# Task item:
Nothing but the lines from the one that holds "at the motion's" through the end of the material should be repeated, each exactly as it stands, and pictures stay out.

# Records for processing:
_ _ _ _ _

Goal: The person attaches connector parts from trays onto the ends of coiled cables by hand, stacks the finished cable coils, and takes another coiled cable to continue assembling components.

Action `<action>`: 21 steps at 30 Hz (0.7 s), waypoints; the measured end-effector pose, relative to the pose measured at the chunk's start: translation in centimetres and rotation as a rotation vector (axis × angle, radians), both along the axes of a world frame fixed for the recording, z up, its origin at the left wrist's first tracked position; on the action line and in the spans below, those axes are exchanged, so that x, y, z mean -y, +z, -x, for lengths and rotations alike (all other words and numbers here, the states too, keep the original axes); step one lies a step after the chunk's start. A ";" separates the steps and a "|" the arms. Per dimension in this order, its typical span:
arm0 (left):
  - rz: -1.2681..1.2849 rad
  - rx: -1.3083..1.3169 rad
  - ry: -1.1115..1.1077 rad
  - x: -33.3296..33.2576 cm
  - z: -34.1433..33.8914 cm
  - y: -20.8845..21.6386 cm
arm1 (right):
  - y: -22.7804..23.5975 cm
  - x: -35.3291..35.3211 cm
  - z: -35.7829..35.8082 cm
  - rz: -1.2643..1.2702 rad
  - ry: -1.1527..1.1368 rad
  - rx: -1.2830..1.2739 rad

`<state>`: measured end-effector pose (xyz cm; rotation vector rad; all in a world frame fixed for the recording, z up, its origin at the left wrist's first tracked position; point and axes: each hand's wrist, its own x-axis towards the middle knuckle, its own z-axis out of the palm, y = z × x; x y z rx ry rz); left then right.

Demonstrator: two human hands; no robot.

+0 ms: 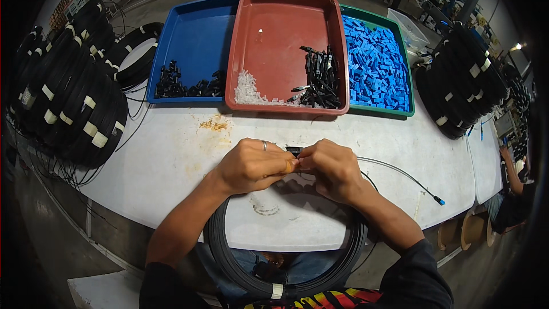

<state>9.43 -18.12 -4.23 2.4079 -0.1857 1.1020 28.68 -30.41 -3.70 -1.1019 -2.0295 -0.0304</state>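
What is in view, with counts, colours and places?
Tabletop: one, white, centre
Rectangular plastic trays: three, blue/red/green, far side
Small plastic pieces: many, black, blue tray
Translucent pieces: many, whitish, red tray
Slim connectors: many, black, red tray
Small rectangular clips: many, blue, green tray
Stacked cable coils: many, black, both sides
Large cable coil: one, black, lower centre
Thin blue-ended cable: one, greyish, right
Small part: one, black, centre
Left hand: one, centre
Right hand: one, centre
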 end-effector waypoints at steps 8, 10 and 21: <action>0.037 -0.004 0.089 0.3 0.3 -0.3 | -0.2 -0.1 -0.1 -0.035 -0.003 -0.053; 0.221 -0.050 0.053 0.2 0.2 -0.2 | 0.1 -0.2 -0.1 -0.163 -0.007 0.097; 0.044 0.037 0.094 0.2 -0.2 -0.7 | -0.3 -0.1 0.0 -0.006 -0.051 -0.052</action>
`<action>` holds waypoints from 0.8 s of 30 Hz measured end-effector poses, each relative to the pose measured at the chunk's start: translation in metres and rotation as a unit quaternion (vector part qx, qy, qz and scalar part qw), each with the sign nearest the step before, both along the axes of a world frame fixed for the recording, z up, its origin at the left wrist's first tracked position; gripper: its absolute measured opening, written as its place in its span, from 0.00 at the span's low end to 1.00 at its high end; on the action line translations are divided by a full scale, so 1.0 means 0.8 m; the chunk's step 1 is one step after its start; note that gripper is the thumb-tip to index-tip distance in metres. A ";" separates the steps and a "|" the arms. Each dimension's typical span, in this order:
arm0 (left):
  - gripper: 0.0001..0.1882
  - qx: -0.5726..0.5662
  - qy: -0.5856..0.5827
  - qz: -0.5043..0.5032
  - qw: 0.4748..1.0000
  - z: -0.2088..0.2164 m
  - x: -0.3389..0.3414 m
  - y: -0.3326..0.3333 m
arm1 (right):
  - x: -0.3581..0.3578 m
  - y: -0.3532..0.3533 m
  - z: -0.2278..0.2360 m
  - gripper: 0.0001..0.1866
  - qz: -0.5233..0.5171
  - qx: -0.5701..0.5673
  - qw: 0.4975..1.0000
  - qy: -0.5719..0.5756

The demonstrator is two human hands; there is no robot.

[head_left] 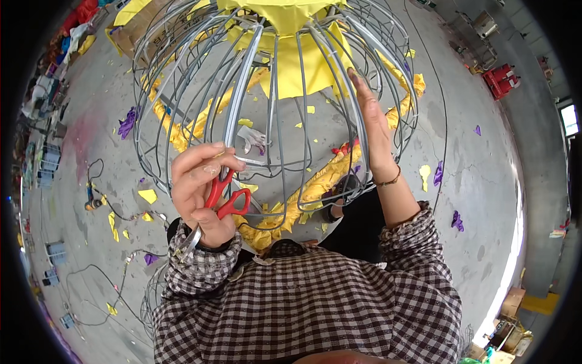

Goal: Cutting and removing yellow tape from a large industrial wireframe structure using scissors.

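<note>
A large wire frame (276, 130) with grey ribs curving outward stands in front of me. Yellow fabric (295, 68) covers its top and hangs down inside the ribs. My left hand (203, 191) is closed around red-handled scissors (219, 197); the blades point back toward my wrist. Its fingertips rest by a pale rib at the frame's near left. On the right, my right hand (374, 130) is stretched upward with fingers extended, lying along the outer ribs near the fabric's edge. Whether it presses on the fabric I cannot tell.
Crumpled yellow fabric (327, 182) wraps the frame's lower part. Yellow and purple scraps (147, 196) litter the concrete floor, with a whitish glove (251, 139) seen through the ribs. A drill (93, 200) and cables lie left; a cardboard box (151, 30) stands behind. Red equipment (501, 81) sits far right.
</note>
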State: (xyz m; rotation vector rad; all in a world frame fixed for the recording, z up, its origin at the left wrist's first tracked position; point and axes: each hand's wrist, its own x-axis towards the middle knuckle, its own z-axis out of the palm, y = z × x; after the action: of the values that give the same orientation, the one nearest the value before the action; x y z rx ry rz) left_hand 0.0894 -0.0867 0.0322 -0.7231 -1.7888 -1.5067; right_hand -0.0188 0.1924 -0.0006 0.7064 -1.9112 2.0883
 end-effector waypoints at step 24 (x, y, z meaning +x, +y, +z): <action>0.31 0.029 -0.019 0.019 0.999 0.003 0.010 0.015 | -0.042 -0.019 -0.006 0.41 -0.305 0.402 0.851 0.145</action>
State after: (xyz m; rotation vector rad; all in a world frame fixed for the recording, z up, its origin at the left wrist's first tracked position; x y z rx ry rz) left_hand 0.0975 -0.0746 0.0349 -0.6342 -1.7690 -1.5497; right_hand -0.0527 0.1771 -0.0057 0.4078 -2.3695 0.7247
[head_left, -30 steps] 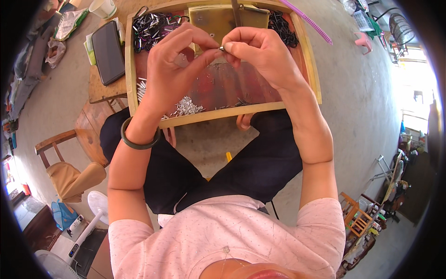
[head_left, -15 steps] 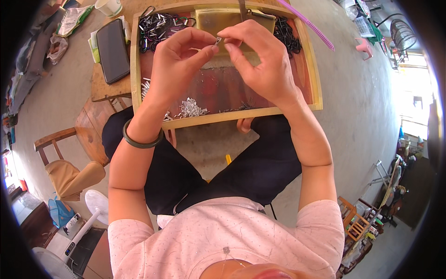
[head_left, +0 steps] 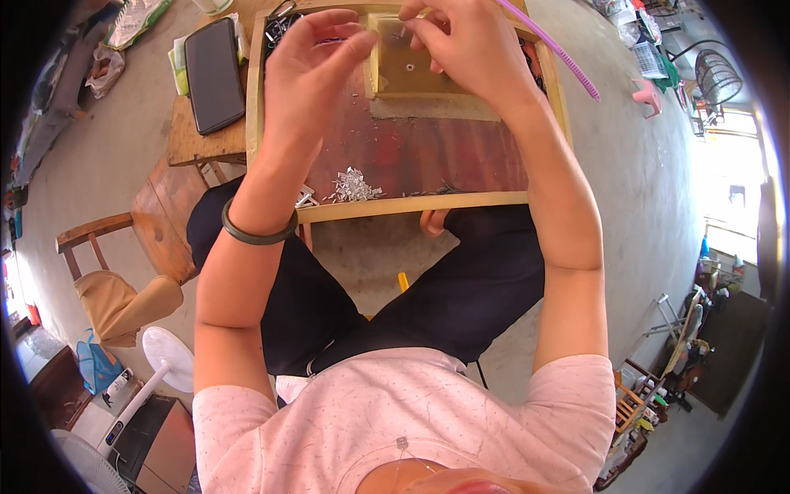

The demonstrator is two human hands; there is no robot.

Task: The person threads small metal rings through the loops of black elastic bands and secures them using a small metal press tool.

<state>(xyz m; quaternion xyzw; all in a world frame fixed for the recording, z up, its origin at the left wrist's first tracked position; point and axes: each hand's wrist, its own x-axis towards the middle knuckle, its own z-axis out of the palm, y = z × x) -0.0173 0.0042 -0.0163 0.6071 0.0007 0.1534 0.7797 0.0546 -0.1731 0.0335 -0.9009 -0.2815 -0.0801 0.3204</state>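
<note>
Over the left part of a wood-rimmed tray (head_left: 411, 200), my left hand (head_left: 309, 78) is raised with its thumb and fingers apart. Nothing shows between them. My right hand (head_left: 469, 45) is at the far side, above a yellowish block (head_left: 424, 78). Its fingers are curled in near the top edge of the picture, and what they hold is hidden. On the block's top is a small round metal piece or hole (head_left: 410, 67). A heap of tiny silver metal pieces (head_left: 354, 186) lies near the tray's front edge.
Black and metal clips (head_left: 281, 25) fill the tray's far left corner, partly behind my left hand. A black phone (head_left: 216, 76) lies on the wooden table left of the tray. A purple ribbed strip (head_left: 568, 62) crosses the tray's right rim. A wooden chair (head_left: 156, 222) stands at left.
My hands have moved apart and farther forward from the small metal piece they both pinched. My left fingers have spread; my right hand has gone over the block. The view has shifted slightly.
</note>
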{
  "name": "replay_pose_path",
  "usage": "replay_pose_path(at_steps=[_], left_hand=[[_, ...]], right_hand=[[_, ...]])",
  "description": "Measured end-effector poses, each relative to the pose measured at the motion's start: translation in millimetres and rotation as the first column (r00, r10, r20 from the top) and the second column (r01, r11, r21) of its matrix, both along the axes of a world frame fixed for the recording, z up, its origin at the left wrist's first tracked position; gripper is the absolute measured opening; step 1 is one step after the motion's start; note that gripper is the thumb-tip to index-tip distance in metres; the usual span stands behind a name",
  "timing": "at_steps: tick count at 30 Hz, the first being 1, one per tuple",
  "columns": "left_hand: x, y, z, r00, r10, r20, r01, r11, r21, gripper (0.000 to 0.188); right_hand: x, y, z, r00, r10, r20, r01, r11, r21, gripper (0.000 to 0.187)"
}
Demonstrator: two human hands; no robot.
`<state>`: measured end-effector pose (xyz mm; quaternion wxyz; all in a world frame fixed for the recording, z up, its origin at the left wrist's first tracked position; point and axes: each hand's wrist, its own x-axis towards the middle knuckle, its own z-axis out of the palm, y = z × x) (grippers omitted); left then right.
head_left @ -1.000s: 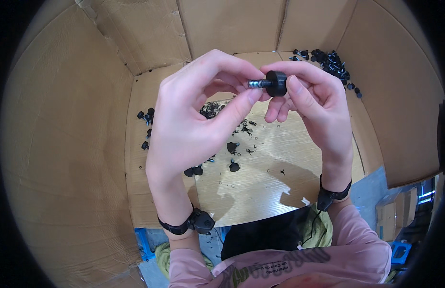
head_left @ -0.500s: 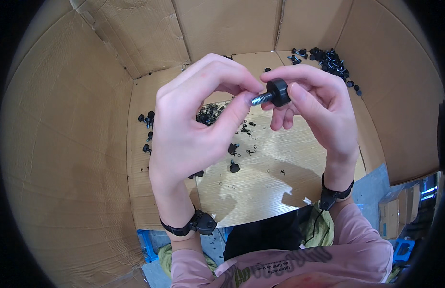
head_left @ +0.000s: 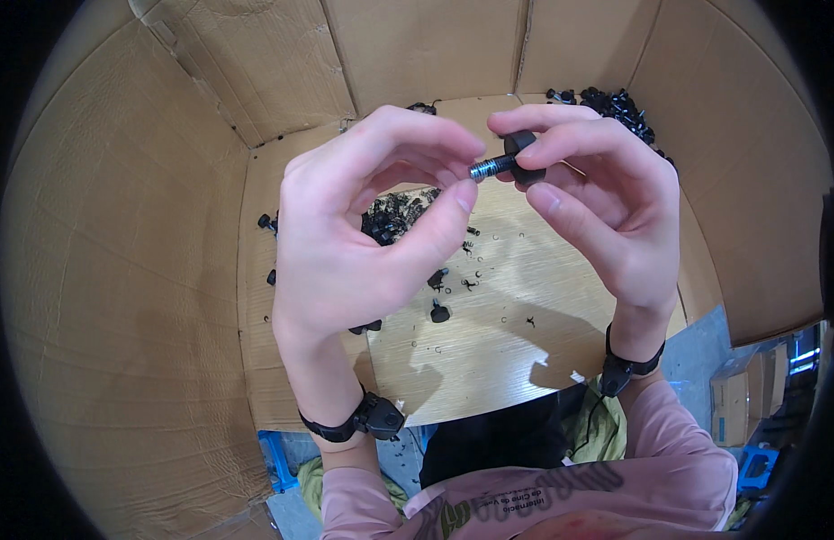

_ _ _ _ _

# Reply to the exercise:
  "description": "Measured end-effector poses, each relative to the pose measured at the motion's start: translation in millimetres and rotation as the first column (r00, r10, r20 from the top) and the second column (r01, r11, r21) of its matrix, both along the axes of a world frame fixed for the recording, z up, its origin at the left wrist's first tracked position; gripper is the absolute measured opening; step 1 is one step after the motion's start; note that gripper is the thumb-tip to index-tip distance in metres; the usual span stands behind a name",
  "timing": "at_steps: tick count at 30 Hz, the first being 1, one per tuple",
  "columns": "left_hand: x, y, z, r00, r10, r20, r01, r11, r21, gripper (0.000 to 0.188); right_hand: x, y, z, r00, r10, r20, r01, r11, r21, gripper (0.000 to 0.187)"
}
Demonstrator: two human hands; no robot.
`<state>`: measured end-effector pose (xyz mm; quaternion wxyz; all in a world frame fixed for the recording, z up, its origin at the left wrist's first tracked position; point and axes: each hand's wrist, its own x-axis towards the middle knuckle, its own z-axis out of the palm, y = z × x) (grippers omitted); left then right.
head_left @ -1.000s: 
head_left @ -0.500s: 
head_left @ +0.000s: 

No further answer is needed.